● Exercise instructions
Can you retype only the lines from the one with "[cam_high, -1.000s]" through the final line of the material, exactly as given?

....

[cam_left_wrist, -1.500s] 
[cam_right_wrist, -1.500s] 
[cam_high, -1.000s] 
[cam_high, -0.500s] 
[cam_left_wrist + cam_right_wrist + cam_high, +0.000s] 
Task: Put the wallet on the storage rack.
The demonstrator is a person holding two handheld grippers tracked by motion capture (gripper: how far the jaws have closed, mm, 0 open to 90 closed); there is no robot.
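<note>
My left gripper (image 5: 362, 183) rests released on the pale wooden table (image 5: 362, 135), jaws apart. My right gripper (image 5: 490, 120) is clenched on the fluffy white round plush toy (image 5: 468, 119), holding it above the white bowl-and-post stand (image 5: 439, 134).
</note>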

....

● Your solution
[cam_high, -1.000s] 
[cam_high, -0.500s] 
[cam_left_wrist + cam_right_wrist + cam_high, +0.000s] 
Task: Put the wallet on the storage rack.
The demonstrator is a person holding two handheld grippers tracked by motion capture (gripper: how far the jaws have closed, mm, 0 open to 90 closed); there is no robot.
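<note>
My left gripper (image 5: 362, 183) rests released on the pale wooden table (image 5: 362, 135), jaws apart. My right gripper (image 5: 490, 120) is clenched on the fluffy white round plush toy (image 5: 468, 119), holding it above the white bowl-and-post stand (image 5: 439, 134).
</note>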

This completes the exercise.